Parasite Outbreak Tied to Del Monte Vegetables Sickens More Than 200 People
An outbreak of parasitic infections tied to Del Monte vegetable trays has sickened more than 200 people in four U.S. states, according to the Centers for Disease Control and Prevention.
Victims of the outbreak were sickened with Cyclospora cayetanensis, a microscopic parasite that causes an intestinal illness known as cyclosporiasis. The outbreak was first announced on June 15; and as of Thursday (July 5), there were 212 Cyclospora illnesses tied to the outbreak, which occurred in Minnesota, Iowa, Wisconsin and Michigan. Among the sick people, seven have been hospitalized, but no deaths have been reported, the CDC said.

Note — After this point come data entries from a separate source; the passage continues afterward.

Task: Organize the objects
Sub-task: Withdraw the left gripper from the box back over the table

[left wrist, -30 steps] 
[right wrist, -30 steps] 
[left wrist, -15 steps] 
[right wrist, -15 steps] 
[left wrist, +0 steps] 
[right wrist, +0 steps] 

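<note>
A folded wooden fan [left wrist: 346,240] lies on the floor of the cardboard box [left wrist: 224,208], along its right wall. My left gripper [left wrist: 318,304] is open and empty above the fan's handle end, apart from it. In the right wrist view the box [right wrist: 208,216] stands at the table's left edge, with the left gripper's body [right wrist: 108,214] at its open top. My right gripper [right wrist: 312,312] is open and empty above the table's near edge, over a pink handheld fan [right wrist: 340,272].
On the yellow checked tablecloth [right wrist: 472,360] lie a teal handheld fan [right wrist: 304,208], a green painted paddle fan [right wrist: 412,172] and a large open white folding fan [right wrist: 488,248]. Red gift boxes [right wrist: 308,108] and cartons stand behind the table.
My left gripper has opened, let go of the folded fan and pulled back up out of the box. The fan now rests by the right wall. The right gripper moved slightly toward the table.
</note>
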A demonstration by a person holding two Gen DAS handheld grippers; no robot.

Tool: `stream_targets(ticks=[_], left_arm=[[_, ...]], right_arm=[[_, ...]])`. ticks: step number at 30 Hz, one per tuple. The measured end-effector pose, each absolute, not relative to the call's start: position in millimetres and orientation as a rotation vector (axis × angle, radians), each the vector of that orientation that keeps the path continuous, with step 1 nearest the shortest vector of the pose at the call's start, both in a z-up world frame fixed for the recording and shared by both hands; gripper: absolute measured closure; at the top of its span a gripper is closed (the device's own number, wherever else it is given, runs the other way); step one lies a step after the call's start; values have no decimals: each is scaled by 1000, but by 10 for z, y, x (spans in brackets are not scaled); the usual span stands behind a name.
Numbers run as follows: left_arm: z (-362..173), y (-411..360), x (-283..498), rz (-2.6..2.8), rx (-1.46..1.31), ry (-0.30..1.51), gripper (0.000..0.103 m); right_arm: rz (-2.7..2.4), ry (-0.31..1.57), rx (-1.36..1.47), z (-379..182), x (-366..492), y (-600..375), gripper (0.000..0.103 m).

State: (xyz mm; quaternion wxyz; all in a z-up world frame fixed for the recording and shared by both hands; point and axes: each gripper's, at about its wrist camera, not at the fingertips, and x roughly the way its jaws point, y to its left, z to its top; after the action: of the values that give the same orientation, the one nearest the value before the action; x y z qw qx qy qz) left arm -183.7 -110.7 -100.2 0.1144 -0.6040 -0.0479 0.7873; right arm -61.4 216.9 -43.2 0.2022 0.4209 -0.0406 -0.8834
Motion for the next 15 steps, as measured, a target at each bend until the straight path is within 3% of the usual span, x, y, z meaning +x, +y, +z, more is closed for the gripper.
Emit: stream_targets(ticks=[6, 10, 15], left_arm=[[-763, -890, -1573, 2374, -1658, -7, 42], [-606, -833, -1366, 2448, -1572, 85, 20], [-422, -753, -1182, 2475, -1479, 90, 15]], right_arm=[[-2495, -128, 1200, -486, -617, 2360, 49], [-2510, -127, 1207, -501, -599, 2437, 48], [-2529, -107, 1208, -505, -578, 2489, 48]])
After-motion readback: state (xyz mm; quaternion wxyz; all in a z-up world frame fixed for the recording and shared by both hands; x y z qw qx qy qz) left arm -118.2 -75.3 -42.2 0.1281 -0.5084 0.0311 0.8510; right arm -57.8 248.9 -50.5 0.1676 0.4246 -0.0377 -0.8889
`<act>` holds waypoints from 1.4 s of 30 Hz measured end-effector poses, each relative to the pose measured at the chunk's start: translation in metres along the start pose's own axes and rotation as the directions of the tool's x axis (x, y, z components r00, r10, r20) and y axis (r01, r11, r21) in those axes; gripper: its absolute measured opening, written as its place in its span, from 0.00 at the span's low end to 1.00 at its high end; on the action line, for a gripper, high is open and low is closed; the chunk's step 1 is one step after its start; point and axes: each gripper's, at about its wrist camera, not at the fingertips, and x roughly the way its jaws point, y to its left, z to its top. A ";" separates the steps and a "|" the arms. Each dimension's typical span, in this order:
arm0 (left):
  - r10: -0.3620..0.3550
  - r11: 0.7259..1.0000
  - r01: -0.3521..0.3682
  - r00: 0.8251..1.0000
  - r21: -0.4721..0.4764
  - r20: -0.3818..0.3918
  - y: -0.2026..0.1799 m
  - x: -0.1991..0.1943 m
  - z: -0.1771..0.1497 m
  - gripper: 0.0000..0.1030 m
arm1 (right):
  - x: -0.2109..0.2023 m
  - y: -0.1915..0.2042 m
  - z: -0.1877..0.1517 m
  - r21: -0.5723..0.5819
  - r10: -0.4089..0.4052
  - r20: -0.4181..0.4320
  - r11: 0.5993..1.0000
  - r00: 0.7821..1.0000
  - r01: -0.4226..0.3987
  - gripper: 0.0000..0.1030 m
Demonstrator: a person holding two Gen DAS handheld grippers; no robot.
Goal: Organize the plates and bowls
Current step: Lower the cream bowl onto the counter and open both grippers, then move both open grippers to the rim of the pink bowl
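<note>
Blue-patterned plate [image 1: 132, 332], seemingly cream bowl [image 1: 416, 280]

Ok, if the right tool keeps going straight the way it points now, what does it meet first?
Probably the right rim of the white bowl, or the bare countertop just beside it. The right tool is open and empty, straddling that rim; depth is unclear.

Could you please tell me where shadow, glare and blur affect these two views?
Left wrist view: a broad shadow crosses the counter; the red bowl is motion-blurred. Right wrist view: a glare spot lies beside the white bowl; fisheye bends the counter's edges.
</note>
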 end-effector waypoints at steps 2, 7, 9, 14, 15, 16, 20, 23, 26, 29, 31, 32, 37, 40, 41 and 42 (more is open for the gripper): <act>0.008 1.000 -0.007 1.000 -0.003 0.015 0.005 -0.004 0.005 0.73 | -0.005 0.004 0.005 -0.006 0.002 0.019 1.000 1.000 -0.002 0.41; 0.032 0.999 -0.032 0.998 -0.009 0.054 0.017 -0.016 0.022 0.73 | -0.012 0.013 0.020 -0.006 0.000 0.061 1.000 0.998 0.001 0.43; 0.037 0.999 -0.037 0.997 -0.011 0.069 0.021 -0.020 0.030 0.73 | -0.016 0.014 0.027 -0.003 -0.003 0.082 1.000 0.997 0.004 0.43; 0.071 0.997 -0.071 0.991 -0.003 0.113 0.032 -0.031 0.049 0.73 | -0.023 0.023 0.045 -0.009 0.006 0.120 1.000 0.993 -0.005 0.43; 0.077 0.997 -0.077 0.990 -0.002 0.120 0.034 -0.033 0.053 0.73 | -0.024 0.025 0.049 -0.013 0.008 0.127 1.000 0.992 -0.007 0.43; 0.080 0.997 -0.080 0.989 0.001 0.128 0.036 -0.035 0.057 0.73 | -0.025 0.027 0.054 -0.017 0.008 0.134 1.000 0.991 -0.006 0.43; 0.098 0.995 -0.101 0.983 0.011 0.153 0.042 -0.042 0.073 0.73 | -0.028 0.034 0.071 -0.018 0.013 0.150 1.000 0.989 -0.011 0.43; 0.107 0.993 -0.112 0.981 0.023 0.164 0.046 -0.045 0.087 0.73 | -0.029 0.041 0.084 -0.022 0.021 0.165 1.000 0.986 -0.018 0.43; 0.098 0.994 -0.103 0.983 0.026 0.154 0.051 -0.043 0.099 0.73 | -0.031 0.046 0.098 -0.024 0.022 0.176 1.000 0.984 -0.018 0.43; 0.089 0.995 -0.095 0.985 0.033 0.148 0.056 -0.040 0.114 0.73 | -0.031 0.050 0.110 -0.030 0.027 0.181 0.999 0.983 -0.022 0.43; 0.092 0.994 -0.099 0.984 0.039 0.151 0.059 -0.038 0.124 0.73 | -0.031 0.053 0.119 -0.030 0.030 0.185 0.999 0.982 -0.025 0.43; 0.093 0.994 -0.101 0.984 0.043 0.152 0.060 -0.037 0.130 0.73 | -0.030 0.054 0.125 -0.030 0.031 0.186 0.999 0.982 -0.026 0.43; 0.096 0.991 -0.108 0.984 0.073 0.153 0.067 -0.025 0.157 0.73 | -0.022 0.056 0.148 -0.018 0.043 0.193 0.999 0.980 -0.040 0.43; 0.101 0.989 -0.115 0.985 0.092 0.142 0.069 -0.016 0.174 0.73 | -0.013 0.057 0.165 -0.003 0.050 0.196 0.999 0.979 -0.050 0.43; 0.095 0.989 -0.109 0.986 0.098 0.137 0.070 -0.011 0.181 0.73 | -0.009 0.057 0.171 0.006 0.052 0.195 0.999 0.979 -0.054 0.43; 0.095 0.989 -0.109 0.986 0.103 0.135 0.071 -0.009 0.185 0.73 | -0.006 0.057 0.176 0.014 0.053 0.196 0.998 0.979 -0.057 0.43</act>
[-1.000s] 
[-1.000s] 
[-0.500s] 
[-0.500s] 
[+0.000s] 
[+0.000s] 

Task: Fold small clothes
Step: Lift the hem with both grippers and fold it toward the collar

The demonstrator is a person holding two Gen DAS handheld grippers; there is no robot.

Most ill people reported eating Del Monte Fresh Produce vegetable trays containing broccoli, cauliflower, carrots and dill dip, the CDC said. Last month, Del Monte recalled vegetable trays tied to the outbreak, which had a "Best If Enjoyed By" date of June 17, 2018. [8 Awful Parasite Infections That Will Make Your Skin Crawl]
The CDC continues to investigate the outbreak. There have also been 56 cases of cyclosporiasis in Texas in recent months, although the source of the Texas outbreak is unknown.
The main symptom of cyclosporiasis is watery diarrhea that lasts a few days to a few months. Other symptoms may include loss of appetite, fatigue, weight loss, abdominal cramps, bloating, increased gas, nausea, vomiting and a low fever.
Cyclosporiasis is most common in tropical and subtropical countries. But in the United States, outbreaks of cyclosporiasis have been linked with imported fresh produce, including raspberries, basil, snow peas, mesclun lettuce and cilantro.
Original article on Live Science.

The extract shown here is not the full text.